## Stored data entries

--------

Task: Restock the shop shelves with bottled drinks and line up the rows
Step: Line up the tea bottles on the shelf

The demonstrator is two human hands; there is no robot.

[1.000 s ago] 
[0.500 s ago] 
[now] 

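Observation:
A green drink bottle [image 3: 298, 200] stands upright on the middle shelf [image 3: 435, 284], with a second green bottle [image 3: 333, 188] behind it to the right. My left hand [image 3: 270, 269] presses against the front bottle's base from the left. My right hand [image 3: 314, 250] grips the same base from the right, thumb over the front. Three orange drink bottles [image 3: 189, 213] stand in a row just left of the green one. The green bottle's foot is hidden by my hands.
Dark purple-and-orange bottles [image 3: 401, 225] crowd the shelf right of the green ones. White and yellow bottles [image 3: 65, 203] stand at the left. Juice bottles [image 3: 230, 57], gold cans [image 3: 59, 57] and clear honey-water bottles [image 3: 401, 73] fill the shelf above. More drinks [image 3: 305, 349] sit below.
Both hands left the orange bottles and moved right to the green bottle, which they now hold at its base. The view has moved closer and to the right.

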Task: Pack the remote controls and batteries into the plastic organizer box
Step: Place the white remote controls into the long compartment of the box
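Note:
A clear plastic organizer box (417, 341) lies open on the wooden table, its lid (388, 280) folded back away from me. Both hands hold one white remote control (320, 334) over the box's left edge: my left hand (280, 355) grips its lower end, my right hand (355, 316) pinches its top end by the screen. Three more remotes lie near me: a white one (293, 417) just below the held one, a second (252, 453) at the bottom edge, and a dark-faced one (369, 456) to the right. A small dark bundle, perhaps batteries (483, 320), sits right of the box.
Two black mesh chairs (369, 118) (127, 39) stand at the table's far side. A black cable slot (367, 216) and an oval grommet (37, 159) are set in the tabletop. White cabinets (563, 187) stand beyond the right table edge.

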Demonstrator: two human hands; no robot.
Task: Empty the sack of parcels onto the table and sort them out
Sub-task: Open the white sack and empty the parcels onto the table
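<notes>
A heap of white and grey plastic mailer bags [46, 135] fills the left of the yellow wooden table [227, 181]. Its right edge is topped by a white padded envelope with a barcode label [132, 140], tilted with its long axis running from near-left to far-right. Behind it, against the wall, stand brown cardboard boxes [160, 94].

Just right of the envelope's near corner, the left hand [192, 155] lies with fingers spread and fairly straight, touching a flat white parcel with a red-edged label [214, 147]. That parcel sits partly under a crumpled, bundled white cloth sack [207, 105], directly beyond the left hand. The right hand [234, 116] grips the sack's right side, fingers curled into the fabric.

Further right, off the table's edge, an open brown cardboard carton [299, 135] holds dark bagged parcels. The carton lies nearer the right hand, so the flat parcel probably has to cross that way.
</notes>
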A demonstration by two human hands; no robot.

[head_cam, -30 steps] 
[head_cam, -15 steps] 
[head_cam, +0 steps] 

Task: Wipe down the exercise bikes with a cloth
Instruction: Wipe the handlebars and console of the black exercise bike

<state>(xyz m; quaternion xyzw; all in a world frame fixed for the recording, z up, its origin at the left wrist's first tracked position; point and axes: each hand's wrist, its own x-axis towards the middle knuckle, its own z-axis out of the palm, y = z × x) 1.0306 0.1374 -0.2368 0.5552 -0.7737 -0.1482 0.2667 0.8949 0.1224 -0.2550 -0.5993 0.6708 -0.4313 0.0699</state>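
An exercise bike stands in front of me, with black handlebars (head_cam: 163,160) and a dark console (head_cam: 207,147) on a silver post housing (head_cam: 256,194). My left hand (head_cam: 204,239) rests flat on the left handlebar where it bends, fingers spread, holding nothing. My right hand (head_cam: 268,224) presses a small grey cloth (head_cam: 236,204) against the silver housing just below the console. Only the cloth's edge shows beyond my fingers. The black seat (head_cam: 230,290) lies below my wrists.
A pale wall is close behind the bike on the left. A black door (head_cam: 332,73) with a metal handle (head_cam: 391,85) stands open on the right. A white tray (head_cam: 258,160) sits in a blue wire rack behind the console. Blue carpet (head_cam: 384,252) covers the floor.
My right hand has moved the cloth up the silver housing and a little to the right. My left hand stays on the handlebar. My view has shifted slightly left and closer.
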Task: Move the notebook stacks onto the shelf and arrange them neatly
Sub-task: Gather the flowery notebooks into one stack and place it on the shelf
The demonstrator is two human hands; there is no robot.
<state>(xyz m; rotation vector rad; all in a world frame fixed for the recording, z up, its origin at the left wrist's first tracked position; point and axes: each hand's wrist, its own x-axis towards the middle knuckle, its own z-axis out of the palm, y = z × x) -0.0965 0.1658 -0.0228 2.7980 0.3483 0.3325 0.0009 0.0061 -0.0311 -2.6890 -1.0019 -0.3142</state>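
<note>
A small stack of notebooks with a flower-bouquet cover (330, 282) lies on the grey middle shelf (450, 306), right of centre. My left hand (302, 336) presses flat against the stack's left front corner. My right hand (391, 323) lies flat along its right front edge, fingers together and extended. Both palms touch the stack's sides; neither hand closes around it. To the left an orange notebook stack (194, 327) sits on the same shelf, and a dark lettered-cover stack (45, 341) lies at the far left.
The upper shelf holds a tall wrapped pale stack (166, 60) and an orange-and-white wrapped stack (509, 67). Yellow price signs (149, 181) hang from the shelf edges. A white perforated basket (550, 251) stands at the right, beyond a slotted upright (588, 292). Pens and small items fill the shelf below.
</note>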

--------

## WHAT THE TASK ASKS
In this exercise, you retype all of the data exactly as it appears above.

## WRITTEN SOLUTION
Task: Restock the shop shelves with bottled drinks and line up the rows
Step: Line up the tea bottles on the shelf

The demonstrator is two human hands; there is no robot.

[1.000 s ago] 
[0.500 s ago] 
[now] 

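Observation:
A green drink bottle [image 3: 298, 200] stands upright on the middle shelf [image 3: 435, 284], with a second green bottle [image 3: 333, 188] behind it to the right. My left hand [image 3: 270, 269] presses against the front bottle's base from the left. My right hand [image 3: 314, 250] grips the same base from the right, thumb over the front. Three orange drink bottles [image 3: 189, 213] stand in a row just left of the green one. The green bottle's foot is hidden by my hands.
Dark purple-and-orange bottles [image 3: 401, 225] crowd the shelf right of the green ones. White and yellow bottles [image 3: 65, 203] stand at the left. Juice bottles [image 3: 230, 57], gold cans [image 3: 59, 57] and clear honey-water bottles [image 3: 401, 73] fill the shelf above. More drinks [image 3: 305, 349] sit below.
Both hands left the orange bottles and moved right to the green bottle, which they now hold at its base. The view has moved closer and to the right.
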
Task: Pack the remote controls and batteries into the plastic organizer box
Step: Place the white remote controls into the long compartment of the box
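Note:
A clear plastic organizer box (417, 341) lies open on the wooden table, its lid (388, 280) folded back away from me. Both hands hold one white remote control (320, 334) over the box's left edge: my left hand (280, 355) grips its lower end, my right hand (355, 316) pinches its top end by the screen. Three more remotes lie near me: a white one (293, 417) just below the held one, a second (252, 453) at the bottom edge, and a dark-faced one (369, 456) to the right. A small dark bundle, perhaps batteries (483, 320), sits right of the box.
Two black mesh chairs (369, 118) (127, 39) stand at the table's far side. A black cable slot (367, 216) and an oval grommet (37, 159) are set in the tabletop. White cabinets (563, 187) stand beyond the right table edge.
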
Demonstrator: two human hands; no robot.
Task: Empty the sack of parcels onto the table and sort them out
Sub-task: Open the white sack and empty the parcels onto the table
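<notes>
A heap of white and grey plastic mailer bags [46, 135] fills the left of the yellow wooden table [227, 181]. Its right edge is topped by a white padded envelope with a barcode label [132, 140], tilted with its long axis running from near-left to far-right. Behind it, against the wall, stand brown cardboard boxes [160, 94].

Just right of the envelope's near corner, the left hand [192, 155] lies with fingers spread and fairly straight, touching a flat white parcel with a red-edged label [214, 147]. That parcel sits partly under a crumpled, bundled white cloth sack [207, 105], directly beyond the left hand. The right hand [234, 116] grips the sack's right side, fingers curled into the fabric.

Further right, off the table's edge, an open brown cardboard carton [299, 135] holds dark bagged parcels. The carton lies nearer the right hand, so the flat parcel probably has to cross that way.
</notes>
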A demonstration by two human hands; no robot.

[head_cam, -30 steps] 
[head_cam, -15 steps] 
[head_cam, +0 steps] 

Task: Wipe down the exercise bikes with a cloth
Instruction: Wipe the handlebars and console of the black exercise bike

<state>(xyz m; quaternion xyzw; all in a world frame fixed for the recording, z up, its origin at the left wrist's first tracked position; point and axes: each hand's wrist, its own x-axis towards the middle knuckle, its own z-axis out of the palm, y = z × x) 1.0306 0.1374 -0.2368 0.5552 -0.7737 -0.1482 0.2667 0.8949 0.1224 -0.2550 -0.5993 0.6708 -0.4313 0.0699</state>
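An exercise bike stands in front of me, with black handlebars (head_cam: 163,160) and a dark console (head_cam: 207,147) on a silver post housing (head_cam: 256,194). My left hand (head_cam: 204,239) rests flat on the left handlebar where it bends, fingers spread, holding nothing. My right hand (head_cam: 268,224) presses a small grey cloth (head_cam: 236,204) against the silver housing just below the console. Only the cloth's edge shows beyond my fingers. The black seat (head_cam: 230,290) lies below my wrists.
A pale wall is close behind the bike on the left. A black door (head_cam: 332,73) with a metal handle (head_cam: 391,85) stands open on the right. A white tray (head_cam: 258,160) sits in a blue wire rack behind the console. Blue carpet (head_cam: 384,252) covers the floor.
My right hand has moved the cloth up the silver housing and a little to the right. My left hand stays on the handlebar. My view has shifted slightly left and closer.
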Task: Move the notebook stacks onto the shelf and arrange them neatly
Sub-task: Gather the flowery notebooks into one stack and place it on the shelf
The demonstrator is two human hands; there is no robot.
<state>(xyz m; rotation vector rad; all in a world frame fixed for the recording, z up, its origin at the left wrist's first tracked position; point and axes: each hand's wrist, its own x-axis towards the middle knuckle, its own z-axis out of the palm, y = z × x) -0.0965 0.1658 -0.0228 2.7980 0.3483 0.3325 0.0009 0.0061 -0.0311 -2.6890 -1.0019 -0.3142</state>
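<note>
A small stack of notebooks with a flower-bouquet cover (330, 282) lies on the grey middle shelf (450, 306), right of centre. My left hand (302, 336) presses flat against the stack's left front corner. My right hand (391, 323) lies flat along its right front edge, fingers together and extended. Both palms touch the stack's sides; neither hand closes around it. To the left an orange notebook stack (194, 327) sits on the same shelf, and a dark lettered-cover stack (45, 341) lies at the far left.
The upper shelf holds a tall wrapped pale stack (166, 60) and an orange-and-white wrapped stack (509, 67). Yellow price signs (149, 181) hang from the shelf edges. A white perforated basket (550, 251) stands at the right, beyond a slotted upright (588, 292). Pens and small items fill the shelf below.
</note>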

This exercise is now fully answered.